_TASK REQUIREMENTS_. Only lines with the word "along" are wanted; copy each of them from the listing below.

_GIVEN DATA_.
____________________

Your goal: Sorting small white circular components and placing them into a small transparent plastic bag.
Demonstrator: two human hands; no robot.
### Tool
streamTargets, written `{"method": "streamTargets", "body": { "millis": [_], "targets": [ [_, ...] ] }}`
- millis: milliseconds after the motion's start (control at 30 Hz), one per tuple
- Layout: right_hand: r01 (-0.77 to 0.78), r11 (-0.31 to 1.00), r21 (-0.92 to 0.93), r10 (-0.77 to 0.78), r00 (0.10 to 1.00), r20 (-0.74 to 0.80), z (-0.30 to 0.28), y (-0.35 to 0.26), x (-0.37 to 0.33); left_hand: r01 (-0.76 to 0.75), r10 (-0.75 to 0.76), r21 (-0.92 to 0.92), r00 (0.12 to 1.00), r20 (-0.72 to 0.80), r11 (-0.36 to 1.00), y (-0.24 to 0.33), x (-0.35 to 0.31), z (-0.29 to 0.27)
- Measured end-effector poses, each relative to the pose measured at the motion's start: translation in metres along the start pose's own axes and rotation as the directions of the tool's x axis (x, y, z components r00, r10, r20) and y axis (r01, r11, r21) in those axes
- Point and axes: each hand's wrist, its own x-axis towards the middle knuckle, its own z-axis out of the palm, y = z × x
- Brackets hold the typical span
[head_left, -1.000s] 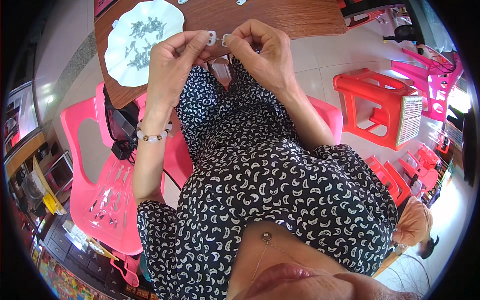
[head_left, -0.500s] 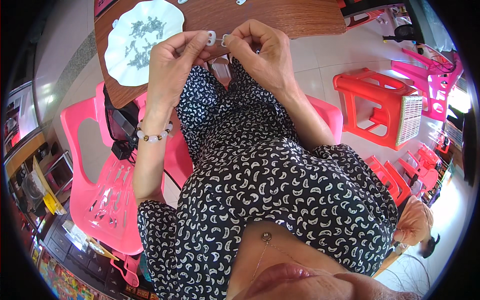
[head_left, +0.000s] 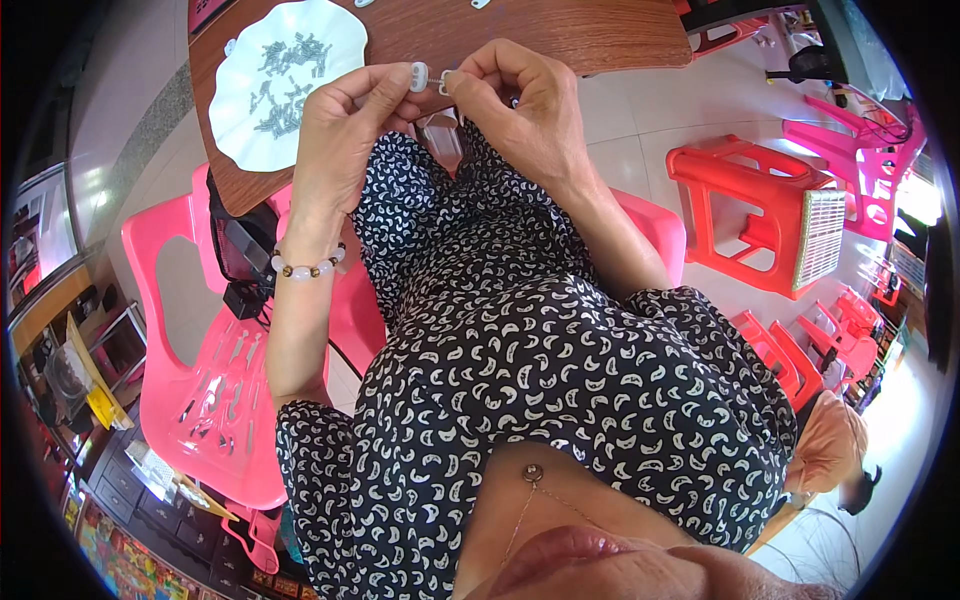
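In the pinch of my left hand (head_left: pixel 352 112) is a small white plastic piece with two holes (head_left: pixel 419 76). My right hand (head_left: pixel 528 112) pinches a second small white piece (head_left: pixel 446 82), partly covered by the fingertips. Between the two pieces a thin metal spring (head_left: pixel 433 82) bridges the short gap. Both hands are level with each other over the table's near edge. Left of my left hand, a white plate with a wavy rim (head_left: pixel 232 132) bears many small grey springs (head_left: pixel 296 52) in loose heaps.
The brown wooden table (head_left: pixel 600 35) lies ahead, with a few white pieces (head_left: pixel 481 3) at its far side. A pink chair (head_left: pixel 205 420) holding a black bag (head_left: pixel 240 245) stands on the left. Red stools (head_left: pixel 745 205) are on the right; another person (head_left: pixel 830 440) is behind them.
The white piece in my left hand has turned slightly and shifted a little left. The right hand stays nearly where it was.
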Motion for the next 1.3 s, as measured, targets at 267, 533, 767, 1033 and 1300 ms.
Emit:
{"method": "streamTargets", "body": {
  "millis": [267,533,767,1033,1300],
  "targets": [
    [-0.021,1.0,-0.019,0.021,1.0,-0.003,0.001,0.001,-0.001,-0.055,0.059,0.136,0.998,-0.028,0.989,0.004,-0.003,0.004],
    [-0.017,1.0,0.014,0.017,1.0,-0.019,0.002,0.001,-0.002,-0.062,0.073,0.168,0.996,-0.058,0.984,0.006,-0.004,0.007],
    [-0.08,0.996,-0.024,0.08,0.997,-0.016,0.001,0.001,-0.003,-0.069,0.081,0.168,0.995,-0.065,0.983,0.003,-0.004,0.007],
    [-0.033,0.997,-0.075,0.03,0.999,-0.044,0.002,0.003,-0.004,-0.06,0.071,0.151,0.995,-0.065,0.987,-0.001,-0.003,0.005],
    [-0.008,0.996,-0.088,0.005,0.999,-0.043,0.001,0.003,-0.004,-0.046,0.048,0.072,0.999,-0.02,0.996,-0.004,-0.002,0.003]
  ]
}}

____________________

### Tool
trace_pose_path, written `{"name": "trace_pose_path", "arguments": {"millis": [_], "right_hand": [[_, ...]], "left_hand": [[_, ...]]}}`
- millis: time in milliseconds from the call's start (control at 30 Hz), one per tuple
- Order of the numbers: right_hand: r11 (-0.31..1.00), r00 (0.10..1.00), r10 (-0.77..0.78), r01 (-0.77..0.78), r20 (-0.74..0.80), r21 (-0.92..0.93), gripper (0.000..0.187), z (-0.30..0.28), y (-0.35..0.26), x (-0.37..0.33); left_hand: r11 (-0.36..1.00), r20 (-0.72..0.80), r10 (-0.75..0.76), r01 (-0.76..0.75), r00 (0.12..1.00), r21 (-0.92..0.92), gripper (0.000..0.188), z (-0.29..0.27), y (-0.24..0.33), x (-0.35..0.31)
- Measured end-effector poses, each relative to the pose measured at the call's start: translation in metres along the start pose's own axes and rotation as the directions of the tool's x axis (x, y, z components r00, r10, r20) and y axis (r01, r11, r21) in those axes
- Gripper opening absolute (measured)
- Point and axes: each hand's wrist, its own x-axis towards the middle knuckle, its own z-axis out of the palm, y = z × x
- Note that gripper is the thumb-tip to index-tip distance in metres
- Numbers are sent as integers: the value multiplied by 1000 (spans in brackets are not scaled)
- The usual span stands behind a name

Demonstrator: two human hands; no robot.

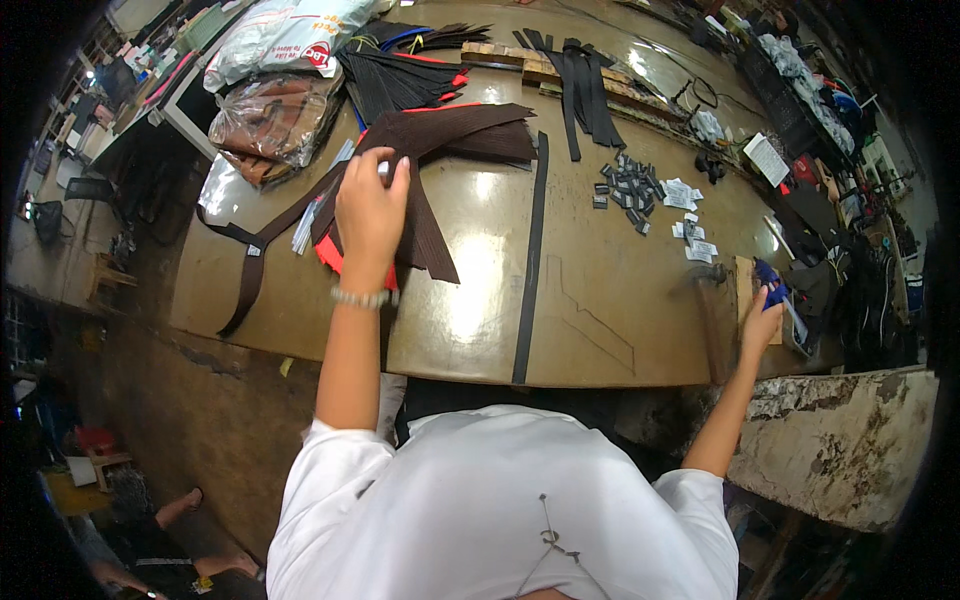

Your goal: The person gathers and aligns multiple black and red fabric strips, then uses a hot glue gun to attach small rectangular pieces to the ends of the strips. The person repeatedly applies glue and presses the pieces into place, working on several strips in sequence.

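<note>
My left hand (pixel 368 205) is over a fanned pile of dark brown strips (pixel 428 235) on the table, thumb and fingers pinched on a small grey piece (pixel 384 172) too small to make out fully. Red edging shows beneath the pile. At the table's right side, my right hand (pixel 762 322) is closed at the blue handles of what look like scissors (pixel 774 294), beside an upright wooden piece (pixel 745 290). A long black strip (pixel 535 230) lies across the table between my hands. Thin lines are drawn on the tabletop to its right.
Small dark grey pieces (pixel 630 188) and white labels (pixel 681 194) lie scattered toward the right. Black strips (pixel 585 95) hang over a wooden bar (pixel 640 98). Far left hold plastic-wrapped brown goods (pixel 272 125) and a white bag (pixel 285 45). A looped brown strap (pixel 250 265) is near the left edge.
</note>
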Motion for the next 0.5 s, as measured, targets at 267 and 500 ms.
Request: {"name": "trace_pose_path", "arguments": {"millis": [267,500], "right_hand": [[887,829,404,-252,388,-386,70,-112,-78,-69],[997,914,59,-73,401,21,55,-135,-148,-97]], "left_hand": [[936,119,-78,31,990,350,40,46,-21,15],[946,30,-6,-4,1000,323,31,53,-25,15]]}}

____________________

_RESPONSE TO THIS TASK_.
- Measured end-effector poses, each relative to the pose measured at the motion's start: translation in metres along the start pose's own axes and rotation as the directions of the tool's x axis (x, y, z components r00, r10, r20) and y axis (r01, r11, r21) in those axes
- Measured end-effector poses, each relative to the pose measured at the call's start: translation in metres along the start pose's own axes and rotation as the directions of the tool's x axis (x, y, z components r00, r10, r20) and y axis (r01, r11, r21) in those axes

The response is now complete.